Daarvoor bestaan ook geen andere gronden. Wel kan worden gevolgd dat [eisende partij sub 1 c.s.] in hun huurgenot worden belemmerd, indien hun stelling dat het hek op de verkeerde plek staat juist is. Die belemmering wordt echter niet door de Gemeente maar door [X] veroorzaakt. Dit betreft dan ook een feitelijke stoornis door een derde als bedoeld in artikel 7:204 derde lid. Daarmee is van een gebrek in de zin van het tweede lid van dat artikel, waar [eisende partij sub 1 c.s.] zich op beroepen, geen sprake. Voor zover [eisende partij sub 1 c.s.] menen dat de Gemeente als verhuurder gehouden is op te treden tegen de door een van haar andere huurders gepleegde overlast wordt overwogen dat, als dat al zou worden aangenomen, de Gemeente ook heeft voorgesteld om het College te laten besluiten het hekwerk te laten verwijderen. Dat is echter niet wat [eisende partij sub 1 c.s.] wensen. Zij wensen dat het hek wordt verplaatst naar een andere plaats. De Gemeente is echter niet gehouden om daaraan haar medewerking te verlenen. Sterker nog, artikel 2 van de huurovereenkomst verzet zich daartegen, nu van schriftelijke toestemming van het College van burgemeester en wethouders als bedoeld in dat artikel geen sprake is.
4.6.
Ten slotte wordt nog overwogen dat de Gemeente kan worden gevolgd in haar stelling dat door haar huurders aan de hand van de door haar overgelegde plattegrond mogelijk is om vast te stellen wat van de Gemeente wordt gehuurd.

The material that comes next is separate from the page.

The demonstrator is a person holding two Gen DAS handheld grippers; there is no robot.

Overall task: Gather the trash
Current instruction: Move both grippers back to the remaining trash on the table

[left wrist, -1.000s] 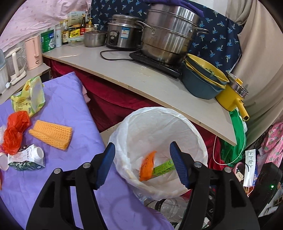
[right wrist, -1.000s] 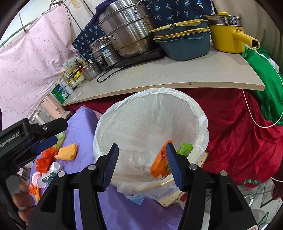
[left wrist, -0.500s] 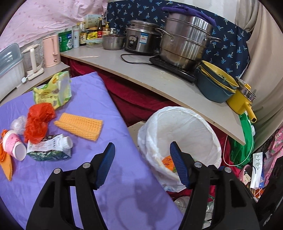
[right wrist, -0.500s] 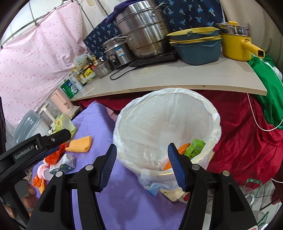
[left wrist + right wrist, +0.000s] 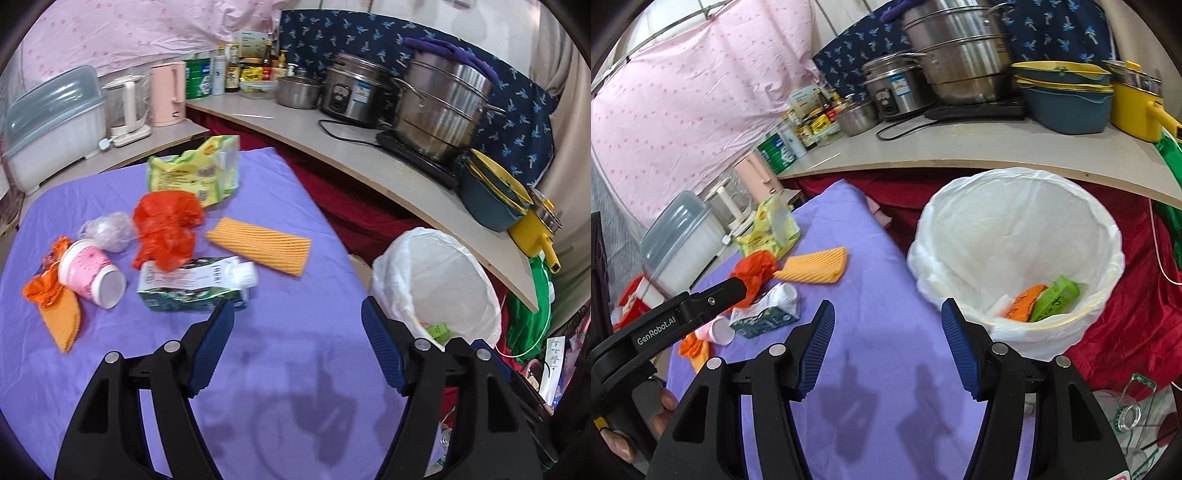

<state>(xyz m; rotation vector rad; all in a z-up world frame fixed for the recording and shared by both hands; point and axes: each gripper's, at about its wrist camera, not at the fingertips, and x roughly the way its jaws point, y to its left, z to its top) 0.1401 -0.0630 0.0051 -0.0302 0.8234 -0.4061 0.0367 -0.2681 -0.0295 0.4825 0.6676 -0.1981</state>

Daarover behoeft dan ook geen onduidelijkheid te bestaan, ook niet bij de verkoop van de woning. Dat geldt temeer indien alsnog tot verwijdering van het hek zou kunnen worden gekomen dan wel [eisende partij sub 1 c.s.] [X] in rechte aanspreken.
4.7.
Voor toewijzing van het gevorderde jegens de Gemeente is gezien het vorenstaande geen plaats. [eisende partij sub 1 c.s.] zullen, als de in het ongelijk gestelde partij, worden veroordeeld in de kosten van dit geding.

5.De beslissing

De voorzieningenrechter:
5.1.
wijst het gevorderde af;
5.2.
veroordeelt [eisende partij sub 1 c.s.] in de kosten van dit geding, tot dusverre aan de zijde van de Gemeente begroot op € 1.434,--, waarvan € 816,-- aan salaris advocaat en € 618,-- aan griffierecht;
5.3.
verklaart deze kostenveroordeling uitvoerbaar bij voorraad.
Dit vonnis is gewezen door mr. M.E. Groeneveld-Stubbe en in het openbaar uitgesproken op 18 januari 2018.